Con temor, Carlos hizo lo que le fue indicado. En la palma de su mano se materializó un objeto hexagonal, y un arete en forma de lágrima.
“Introduce el arete en el centro del hexágono cuando estés listo. Una nave anunnaki registrará tu llamada y vendrá en tu rescate.”
“Presta atención: ahora implantaré en tu mente un breve recuento de lo que ha sucedido, e información que permitirá a mis amigos enfrentar el peligro que los acecha.

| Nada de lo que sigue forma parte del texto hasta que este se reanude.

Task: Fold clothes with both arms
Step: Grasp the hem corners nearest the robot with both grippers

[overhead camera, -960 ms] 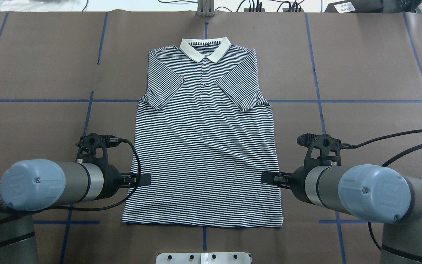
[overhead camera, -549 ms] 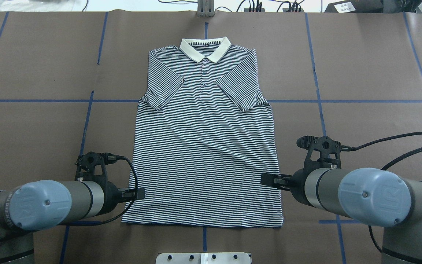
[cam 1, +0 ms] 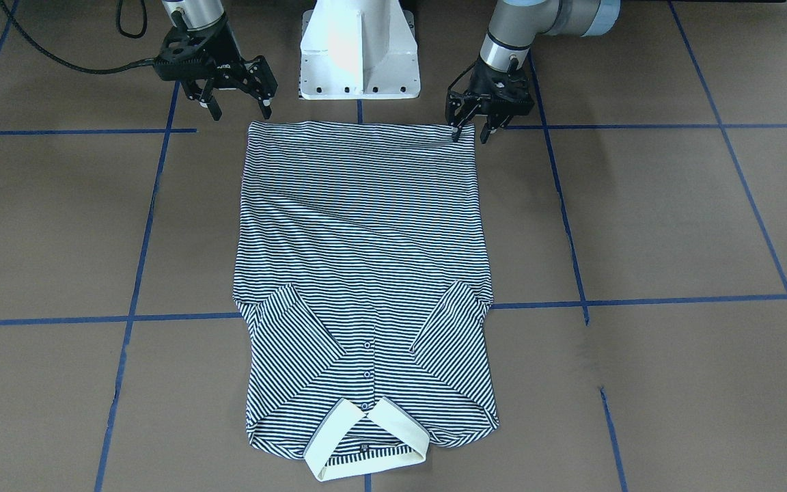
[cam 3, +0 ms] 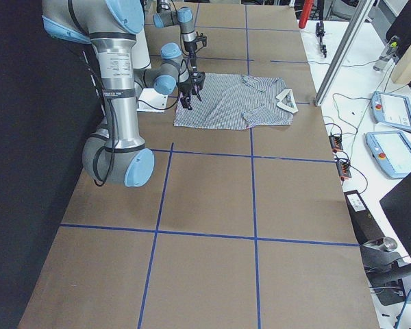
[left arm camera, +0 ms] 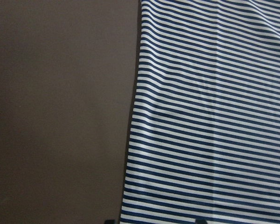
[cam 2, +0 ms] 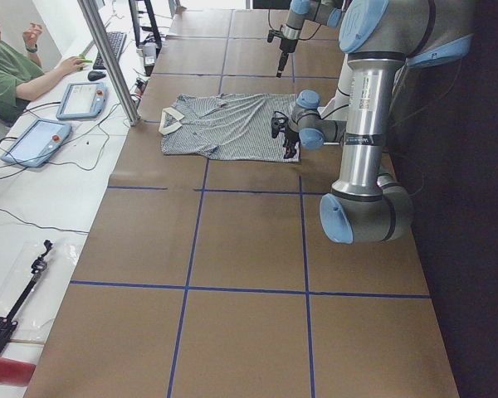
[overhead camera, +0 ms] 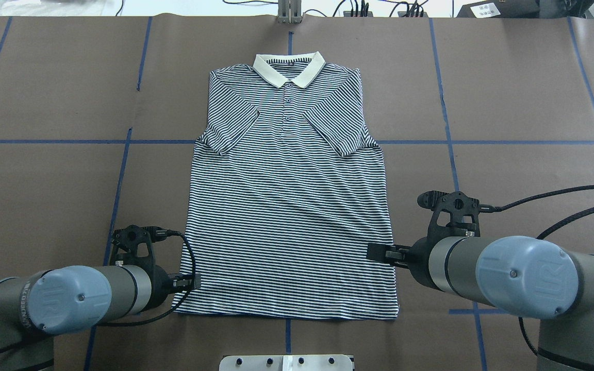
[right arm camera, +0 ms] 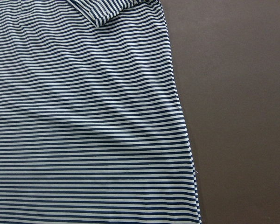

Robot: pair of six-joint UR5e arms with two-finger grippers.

Deja que los anunnaki lean esto que te comparto.”
Imágenes llenaron la cabeza de Carlos.
Al finalizar la transferencia, preguntó: “¿No vendrás conmigo? ¿Qué he de decirle a tu sobrina?”
En su mente se dibujó la respuesta que entregaría a Vera: “En la casa de mi Padre hay muchas moradas, y en cada una hay una puerta…”
El ente de luz emprendió el vuelo hacia las alturas.
Carlos sonrió y dijo: “Algún día nos veremos.”
Introdujo el arete al hexágono, y se dispuso a esperar su transporte a la Tierra.